Zero-based budgeting is a method that requires all expenses be justified for each new budget period, starting from zero. At our University, it will mean all faculty/unit budgets go back into a pool and everyone’s budget effectively starts at zero. The starting point will be for fixed/unavoidable costs, including tenured faculty, essential staff, debt payments, insurance, license obligations (i.e. systems, library contracts, cyber security, etc.), utilities and other facility maintenance requirements, collectively bargained commitments, and other required fees and costs. Other categories of cost will be funded from the least-to-most flexible. Finally, we will provide for discretionary budget spending. Allocation decisions will be made centrally to expedite action and prioritize University-wide priorities/initiatives.
Like most Canadian universities, our University is dealing with severe financial challenges resulting from geopolitical tensions, international enrolment caps, and rising personnel and operational costs. We are facing a structural deficit and budget shortfall and must identify at least $30 million in cost savings for fiscal 2025/2026. Zero-based budgeting will be key to this process, allowing us to strategically and quickly reallocate and reimagine resources in alignment with our strategic priorities and long-term fiscal sustainability.

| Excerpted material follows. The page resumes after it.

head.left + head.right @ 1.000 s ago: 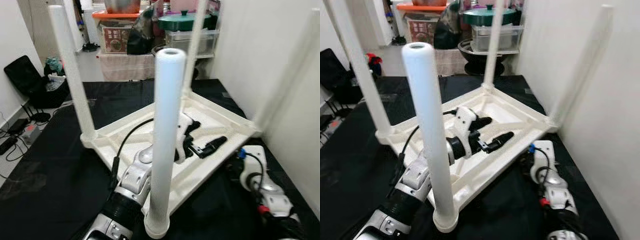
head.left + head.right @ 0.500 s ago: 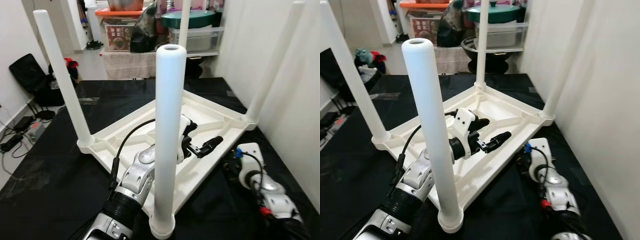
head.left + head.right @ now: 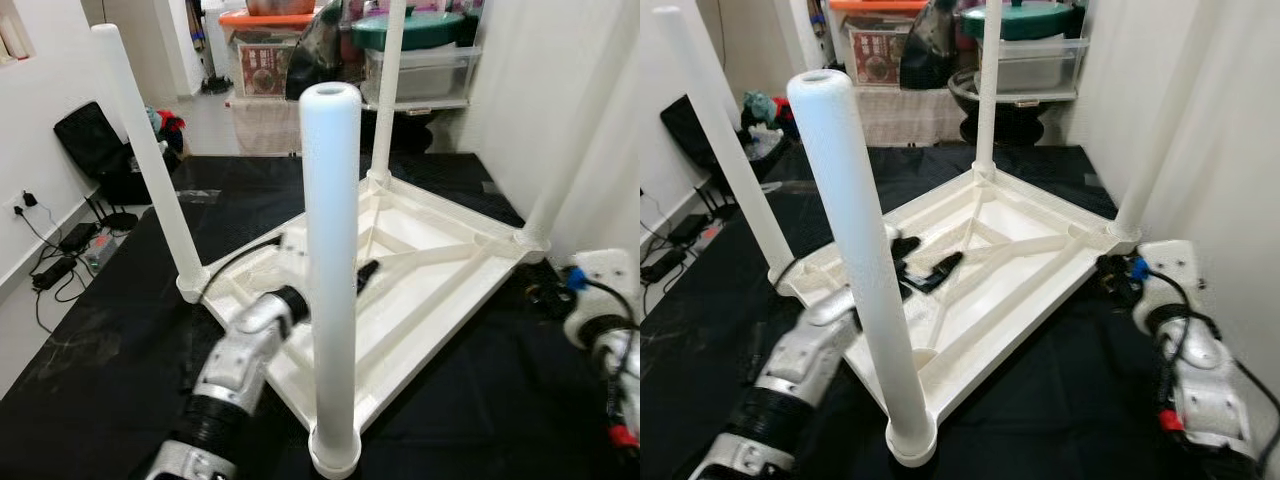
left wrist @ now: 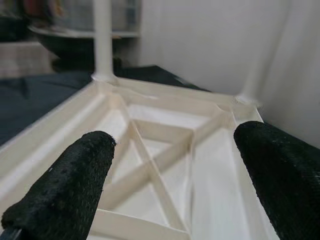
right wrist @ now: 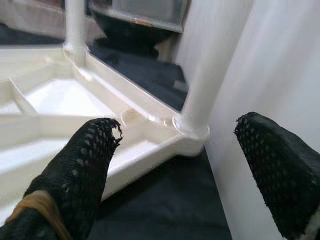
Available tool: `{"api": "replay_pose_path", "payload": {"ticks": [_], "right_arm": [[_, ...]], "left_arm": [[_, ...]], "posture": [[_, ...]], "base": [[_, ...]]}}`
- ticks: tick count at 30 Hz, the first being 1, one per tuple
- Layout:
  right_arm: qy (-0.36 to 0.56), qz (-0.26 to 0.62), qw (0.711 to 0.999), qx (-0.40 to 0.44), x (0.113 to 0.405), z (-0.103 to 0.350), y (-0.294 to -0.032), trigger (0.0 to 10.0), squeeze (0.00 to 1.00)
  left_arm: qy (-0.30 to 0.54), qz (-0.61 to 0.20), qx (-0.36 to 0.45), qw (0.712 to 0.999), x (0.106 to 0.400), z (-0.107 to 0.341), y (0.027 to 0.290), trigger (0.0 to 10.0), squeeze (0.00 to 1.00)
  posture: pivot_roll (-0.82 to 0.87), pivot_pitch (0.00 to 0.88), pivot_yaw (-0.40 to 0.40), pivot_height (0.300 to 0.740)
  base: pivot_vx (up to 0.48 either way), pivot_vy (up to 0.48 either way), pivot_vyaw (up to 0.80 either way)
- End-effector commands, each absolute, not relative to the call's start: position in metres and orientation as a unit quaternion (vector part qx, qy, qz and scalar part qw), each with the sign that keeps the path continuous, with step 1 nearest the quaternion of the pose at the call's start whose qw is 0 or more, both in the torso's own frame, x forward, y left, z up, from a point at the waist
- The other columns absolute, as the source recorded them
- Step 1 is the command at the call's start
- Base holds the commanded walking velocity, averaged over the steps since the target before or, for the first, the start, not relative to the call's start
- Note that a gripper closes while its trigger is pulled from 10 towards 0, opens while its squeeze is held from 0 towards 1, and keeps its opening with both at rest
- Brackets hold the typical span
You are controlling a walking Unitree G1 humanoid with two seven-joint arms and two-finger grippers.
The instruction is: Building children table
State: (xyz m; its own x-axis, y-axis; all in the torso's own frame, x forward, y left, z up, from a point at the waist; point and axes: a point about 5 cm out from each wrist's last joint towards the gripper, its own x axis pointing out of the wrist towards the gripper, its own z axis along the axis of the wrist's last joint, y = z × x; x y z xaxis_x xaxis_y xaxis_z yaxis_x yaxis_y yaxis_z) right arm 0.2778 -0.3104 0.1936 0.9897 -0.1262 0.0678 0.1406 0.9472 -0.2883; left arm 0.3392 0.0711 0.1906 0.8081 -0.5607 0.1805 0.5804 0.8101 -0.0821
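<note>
Black mat (image 3: 120, 380) covered floor. White children's table (image 3: 1020, 270) lay upside down at mat centre, four legs up; nearest leg (image 3: 332, 270) stood at 6 o'clock. Left gripper (image 3: 925, 268) hovered over ribbed underside at 9 o'clock, fingers (image 4: 65, 190) spread apart, empty. Right gripper (image 5: 190, 165) sat at 3 o'clock beside corner leg (image 5: 212, 75), fingers apart, empty.

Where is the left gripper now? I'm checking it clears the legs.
The left gripper hovers open over the upturned table's underside, just behind the nearest leg.
</note>
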Motion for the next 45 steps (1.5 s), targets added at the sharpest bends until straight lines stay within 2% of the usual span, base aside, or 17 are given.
{"api": "replay_pose_path", "payload": {"ticks": [1, 2, 5, 8, 12, 14, 20, 28, 45], "right_arm": [[-0.044, -0.050, 0.989, -0.136, 0.272, 0.200, -0.302, 10.0, 0.00], [-0.044, -0.050, 0.989, -0.136, 0.272, 0.200, -0.302, 10.0, 0.00], [-0.066, -0.031, 0.991, -0.116, 0.270, 0.205, -0.282, 10.0, 0.00], [-0.069, -0.032, 0.992, -0.102, 0.273, 0.204, -0.273, 10.0, 0.00], [-0.071, -0.048, 0.992, -0.097, 0.276, 0.203, -0.272, 10.0, 0.00], [-0.080, -0.102, 0.989, -0.077, 0.278, 0.206, -0.275, 10.0, 0.00], [-0.091, -0.143, 0.983, -0.072, 0.275, 0.212, -0.281, 10.0, 0.00], [-0.100, -0.143, 0.983, -0.066, 0.274, 0.215, -0.274, 10.0, 0.00], [-0.089, -0.173, 0.977, -0.090, 0.272, 0.207, -0.262, 10.0, 0.00]], "left_arm": [[-0.086, -0.280, -0.065, 0.954, 0.340, 0.196, 0.087, 10.0, 0.00], [-0.086, -0.280, -0.065, 0.954, 0.340, 0.196, 0.087, 10.0, 0.00], [-0.119, -0.233, -0.048, 0.964, 0.340, 0.214, 0.120, 10.0, 0.00], [-0.122, -0.224, -0.043, 0.966, 0.337, 0.214, 0.128, 10.0, 0.00], [-0.119, -0.222, -0.044, 0.967, 0.335, 0.212, 0.130, 10.0, 0.00], [-0.111, -0.223, -0.048, 0.967, 0.332, 0.207, 0.130, 10.0, 0.00], [-0.109, -0.228, -0.050, 0.966, 0.328, 0.207, 0.128, 10.0, 0.00], [-0.112, -0.236, -0.040, 0.964, 0.326, 0.208, 0.127, 10.0, 0.00], [-0.105, -0.250, -0.020, 0.962, 0.318, 0.200, 0.124, 10.0, 0.00]], "posture": [[-0.03, 0.000, -0.019, 0.740], [-0.03, 0.000, -0.019, 0.740], [-0.01, 0.000, -0.032, 0.740], [0.00, 0.000, -0.035, 0.740], [0.01, 0.000, -0.044, 0.740], [0.02, 0.000, -0.049, 0.740], [0.02, 0.000, -0.047, 0.740], [0.02, 0.000, -0.042, 0.740], [0.03, 0.000, -0.051, 0.740]], "base": [[0.000, 0.000, 0.00], [0.000, 0.000, 0.00], [0.000, 0.000, 0.00], [0.000, 0.000, 0.00], [0.000, 0.000, 0.00], [0.000, 0.480, -0.69], [0.000, 0.480, -0.80], [0.000, 0.411, -0.80], [0.000, 0.000, 0.00]]}}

Budgets for units and faculties will effectively start at zero, with programs and expenditures reviewed line by line — from least flexible to most. Decisions will be made centrally, based on justifications for each item.
Budgeting will account for fixed and unavoidable costs that exist across faculties/units (e.g., tenured faculty, debt repayment, insurance, IT licenses, cybersecurity, library contracts, utilities). Variable costs tied to volume or services will be assessed based on current operational status/need. Discretionary spending, as the lowest priority, will be budgeted last.
Faculties/units that exceed their assigned budgets will have the overspent amount deducted from their next year’s allocation and will be subject to increased oversight and controls moving forward.
Discretionary spending may include office, teaching and lab supplies, computers, cell phones, travel, events, and professional fees. Faculties and units should scrutinize and reduce expenses in these areas, while also maximizing the use of PDF funds, trusts, and other available resources.
Revenue growth will continue to be incentivized. Faculties that exceed domestic enrolment or VISA targets may receive one-time funds, future base investments, or access to frozen carry forwards. Faculties that actively promote and achieve faculty retirements will be more likely to secure replacement hires.
We remain committed to prioritizing students. Student services will be adjusted where they are volume-based and aligned with current needs.
The ABB model is a budget allocation method that ensures resources are distributed where revenues are generated, encouraging growth. However, it is not agile enough to quickly address cost changes. We believe in and support the model's principles but are pausing it for two years while we take financial management steps to right-size the institution. During this pause, we will run shadow ABB calculations while using zero-based budgeting. The results of the calculations will be published in the annual Operating Budget document.
No, under the zero-based budgeting model, previously allocated funds cannot be repurposed to create a new position. No new positions may be created.